The conversion from cpm to µSv h-1 can be reasonably approximated if you know what manufacturer and model instrument and associated sensitivity (or the specific gamma response) was used to obtain the count rate. For example, most GM instruments that use a typical pancake probe (rather flat, cylindrical tube with window area of 15 to 16 square centimeters [cm2]) have a sensitivity of about 300 to 350 cpm per µSv h-1 when exposed to gamma radiation; if such an instrument yielded a count rate of 70 cpm, we would estimate the dose equivalent rate to be about (70 cpm)(1 µSv h-1/350 cpm) = 0.2 µSv h-1. Such conversions assume that the instrument has been properly calibrated for the energies of gamma rays being measured and that the reading was not affected by any other radiations (such as beta radiation that could be observed if a detector was close to a granite surface or some other potential source of beta or alpha radiation, if the detector was sensitive to such radiation).

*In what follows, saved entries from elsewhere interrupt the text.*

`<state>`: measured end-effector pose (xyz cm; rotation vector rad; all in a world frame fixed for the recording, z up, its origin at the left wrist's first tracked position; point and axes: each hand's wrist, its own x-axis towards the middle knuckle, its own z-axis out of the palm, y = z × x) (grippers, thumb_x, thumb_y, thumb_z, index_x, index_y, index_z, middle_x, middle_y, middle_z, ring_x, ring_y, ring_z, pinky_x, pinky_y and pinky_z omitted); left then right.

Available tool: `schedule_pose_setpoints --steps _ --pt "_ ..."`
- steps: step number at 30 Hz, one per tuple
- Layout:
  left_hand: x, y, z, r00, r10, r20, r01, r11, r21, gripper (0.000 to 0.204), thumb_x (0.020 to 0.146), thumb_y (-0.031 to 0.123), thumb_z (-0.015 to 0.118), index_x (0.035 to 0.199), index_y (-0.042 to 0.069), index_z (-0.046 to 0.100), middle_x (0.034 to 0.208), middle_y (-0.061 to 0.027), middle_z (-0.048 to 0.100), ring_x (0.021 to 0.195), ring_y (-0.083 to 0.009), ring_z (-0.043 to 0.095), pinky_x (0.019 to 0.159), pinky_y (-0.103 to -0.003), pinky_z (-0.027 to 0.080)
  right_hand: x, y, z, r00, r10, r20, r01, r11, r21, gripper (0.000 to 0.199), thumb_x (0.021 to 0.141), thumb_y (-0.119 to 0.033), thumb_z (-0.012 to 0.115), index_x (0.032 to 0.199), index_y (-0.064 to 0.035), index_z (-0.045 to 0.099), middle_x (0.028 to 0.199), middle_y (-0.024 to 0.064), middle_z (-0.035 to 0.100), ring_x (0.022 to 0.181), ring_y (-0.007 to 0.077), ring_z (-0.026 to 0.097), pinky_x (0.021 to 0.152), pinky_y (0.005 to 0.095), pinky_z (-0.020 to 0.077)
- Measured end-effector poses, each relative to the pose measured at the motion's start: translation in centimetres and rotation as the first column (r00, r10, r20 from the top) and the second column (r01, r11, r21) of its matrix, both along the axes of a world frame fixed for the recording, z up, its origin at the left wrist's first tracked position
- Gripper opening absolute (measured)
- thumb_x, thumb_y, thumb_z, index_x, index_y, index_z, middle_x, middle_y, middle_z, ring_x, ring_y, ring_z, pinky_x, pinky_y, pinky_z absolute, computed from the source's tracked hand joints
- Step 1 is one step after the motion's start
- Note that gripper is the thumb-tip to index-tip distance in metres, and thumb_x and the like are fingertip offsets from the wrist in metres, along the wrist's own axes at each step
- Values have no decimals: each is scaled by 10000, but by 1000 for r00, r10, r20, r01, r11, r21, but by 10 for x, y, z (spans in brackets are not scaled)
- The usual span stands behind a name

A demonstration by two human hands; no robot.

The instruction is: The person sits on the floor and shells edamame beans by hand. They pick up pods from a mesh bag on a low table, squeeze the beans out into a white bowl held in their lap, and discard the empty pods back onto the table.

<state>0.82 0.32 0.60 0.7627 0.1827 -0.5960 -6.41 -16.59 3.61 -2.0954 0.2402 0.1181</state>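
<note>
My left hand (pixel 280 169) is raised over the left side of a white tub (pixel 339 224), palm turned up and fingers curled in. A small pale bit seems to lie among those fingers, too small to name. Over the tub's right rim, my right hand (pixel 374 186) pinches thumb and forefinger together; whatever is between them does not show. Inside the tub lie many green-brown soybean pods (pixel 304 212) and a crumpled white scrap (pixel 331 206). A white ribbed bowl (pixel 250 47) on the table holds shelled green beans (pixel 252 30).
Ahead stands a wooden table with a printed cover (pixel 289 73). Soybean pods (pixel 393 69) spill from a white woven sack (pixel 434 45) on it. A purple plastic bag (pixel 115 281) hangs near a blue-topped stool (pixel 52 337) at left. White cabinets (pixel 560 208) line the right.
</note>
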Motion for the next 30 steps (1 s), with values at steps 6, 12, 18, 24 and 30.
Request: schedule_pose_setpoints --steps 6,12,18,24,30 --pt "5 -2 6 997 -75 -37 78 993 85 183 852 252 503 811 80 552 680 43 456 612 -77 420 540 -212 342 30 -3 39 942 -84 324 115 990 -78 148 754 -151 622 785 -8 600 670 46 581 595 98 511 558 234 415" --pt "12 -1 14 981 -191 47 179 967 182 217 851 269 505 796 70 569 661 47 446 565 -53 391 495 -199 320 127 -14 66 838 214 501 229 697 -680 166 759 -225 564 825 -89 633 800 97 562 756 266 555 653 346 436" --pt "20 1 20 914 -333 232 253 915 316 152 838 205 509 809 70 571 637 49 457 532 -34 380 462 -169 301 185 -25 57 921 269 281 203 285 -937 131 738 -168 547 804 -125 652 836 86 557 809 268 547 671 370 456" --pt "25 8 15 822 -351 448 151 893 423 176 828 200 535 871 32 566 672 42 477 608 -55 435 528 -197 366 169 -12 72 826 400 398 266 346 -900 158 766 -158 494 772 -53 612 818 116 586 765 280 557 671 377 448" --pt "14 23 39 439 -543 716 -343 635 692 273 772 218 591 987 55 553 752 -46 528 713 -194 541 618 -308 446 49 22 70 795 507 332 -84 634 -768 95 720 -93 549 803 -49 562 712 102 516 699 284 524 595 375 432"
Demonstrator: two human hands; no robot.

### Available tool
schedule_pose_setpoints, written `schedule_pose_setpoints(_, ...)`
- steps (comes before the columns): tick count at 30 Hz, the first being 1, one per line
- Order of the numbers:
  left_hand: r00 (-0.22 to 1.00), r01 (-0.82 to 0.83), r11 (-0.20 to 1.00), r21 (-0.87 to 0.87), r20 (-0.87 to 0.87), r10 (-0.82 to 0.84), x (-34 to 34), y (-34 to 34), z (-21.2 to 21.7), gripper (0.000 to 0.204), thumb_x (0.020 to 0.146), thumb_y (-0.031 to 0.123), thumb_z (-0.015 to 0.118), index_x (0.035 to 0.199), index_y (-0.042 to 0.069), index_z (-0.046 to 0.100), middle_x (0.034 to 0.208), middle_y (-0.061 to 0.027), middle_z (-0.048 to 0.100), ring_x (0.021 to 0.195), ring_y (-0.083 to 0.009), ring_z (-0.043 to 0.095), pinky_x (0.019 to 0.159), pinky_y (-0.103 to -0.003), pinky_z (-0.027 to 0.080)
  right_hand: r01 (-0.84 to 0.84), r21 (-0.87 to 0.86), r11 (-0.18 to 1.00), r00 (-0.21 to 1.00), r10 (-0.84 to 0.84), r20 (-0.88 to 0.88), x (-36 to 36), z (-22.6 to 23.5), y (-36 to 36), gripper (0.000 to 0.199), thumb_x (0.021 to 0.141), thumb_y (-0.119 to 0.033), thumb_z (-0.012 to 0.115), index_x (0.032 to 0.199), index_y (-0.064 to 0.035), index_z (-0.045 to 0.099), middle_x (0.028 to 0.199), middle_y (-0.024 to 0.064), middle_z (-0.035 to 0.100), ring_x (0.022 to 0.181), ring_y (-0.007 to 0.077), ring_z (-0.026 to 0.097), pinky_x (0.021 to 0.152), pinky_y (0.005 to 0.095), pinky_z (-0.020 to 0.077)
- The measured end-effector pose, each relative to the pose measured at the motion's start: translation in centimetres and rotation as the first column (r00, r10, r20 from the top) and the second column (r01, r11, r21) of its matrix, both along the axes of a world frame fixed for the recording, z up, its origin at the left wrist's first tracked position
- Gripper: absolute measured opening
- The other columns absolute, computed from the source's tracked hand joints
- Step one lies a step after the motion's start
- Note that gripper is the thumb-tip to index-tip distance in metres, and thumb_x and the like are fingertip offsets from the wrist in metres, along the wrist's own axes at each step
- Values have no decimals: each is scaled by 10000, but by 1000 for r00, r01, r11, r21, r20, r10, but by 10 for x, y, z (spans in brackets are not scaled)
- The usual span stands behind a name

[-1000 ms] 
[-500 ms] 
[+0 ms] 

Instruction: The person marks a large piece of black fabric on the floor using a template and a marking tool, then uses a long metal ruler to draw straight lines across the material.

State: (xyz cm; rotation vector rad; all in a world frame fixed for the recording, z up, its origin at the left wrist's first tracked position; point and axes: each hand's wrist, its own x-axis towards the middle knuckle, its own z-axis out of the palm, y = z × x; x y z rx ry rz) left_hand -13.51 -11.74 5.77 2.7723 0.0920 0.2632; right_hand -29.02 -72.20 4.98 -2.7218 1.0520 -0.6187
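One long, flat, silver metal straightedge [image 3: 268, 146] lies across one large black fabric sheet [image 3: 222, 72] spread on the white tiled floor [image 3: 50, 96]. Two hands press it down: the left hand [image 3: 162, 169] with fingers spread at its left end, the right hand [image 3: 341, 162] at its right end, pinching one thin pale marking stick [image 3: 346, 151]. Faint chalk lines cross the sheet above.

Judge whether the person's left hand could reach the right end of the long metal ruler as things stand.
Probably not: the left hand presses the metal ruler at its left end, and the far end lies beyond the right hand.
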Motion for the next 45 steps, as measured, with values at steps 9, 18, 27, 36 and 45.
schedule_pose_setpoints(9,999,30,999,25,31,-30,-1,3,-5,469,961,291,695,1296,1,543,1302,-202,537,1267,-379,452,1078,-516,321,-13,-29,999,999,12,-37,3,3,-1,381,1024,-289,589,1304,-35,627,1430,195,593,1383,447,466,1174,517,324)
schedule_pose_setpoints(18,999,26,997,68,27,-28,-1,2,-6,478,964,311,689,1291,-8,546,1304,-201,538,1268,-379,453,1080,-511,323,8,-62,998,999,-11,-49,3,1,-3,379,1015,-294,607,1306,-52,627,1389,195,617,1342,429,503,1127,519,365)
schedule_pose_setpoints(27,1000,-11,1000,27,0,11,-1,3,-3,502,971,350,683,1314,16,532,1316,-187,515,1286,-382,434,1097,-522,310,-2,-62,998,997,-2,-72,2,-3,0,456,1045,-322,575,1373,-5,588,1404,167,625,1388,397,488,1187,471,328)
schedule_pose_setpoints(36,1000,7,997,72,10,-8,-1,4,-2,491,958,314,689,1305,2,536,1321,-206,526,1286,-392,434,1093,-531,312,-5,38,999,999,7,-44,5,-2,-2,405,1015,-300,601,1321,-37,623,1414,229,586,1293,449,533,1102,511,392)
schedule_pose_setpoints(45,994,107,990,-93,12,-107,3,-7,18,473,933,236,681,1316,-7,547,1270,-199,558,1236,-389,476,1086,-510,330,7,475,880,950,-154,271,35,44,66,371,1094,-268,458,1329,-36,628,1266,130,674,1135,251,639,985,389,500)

You mention a reading of about 35 µSv h-1 associated with a measurement on granite. If you performed this measurement with a thin-window detector designed to allow entry of beta (and possibly alpha) radiation, the reading in µSv h-1 would not be meaningful because most of the reading may have been due to the beta radiation from uranium and/or thorium progeny decay, and the instrument was most likely calibrated for gamma radiation response. The gamma contribution to the reading would not likely exceed about 0.1 µSv h-1 above typical background. You also cite an elevated reading of about 100 µSv h-1 on some foods. To my knowledge, most elevated readings of foods in this country have been associated with the uptake of significant potassium by vegetation. A tiny fraction of all natural potassium is the radioactive potassium-40, a beta-gamma emitting radionuclide. If one measures some high-potassium foods (some seaweeds being worth mentioning), readings significantly above background may be noted. Again, measurements with a thin-window GM detector will yield an overresponse to the beta radiation from potassium-40 decay. The value of 100 µSv h-1 that you cite seems unusually high, and I am not able to explain its cause without more information about the specific food, its origin, and the calibration and use of the radiation detection instrument.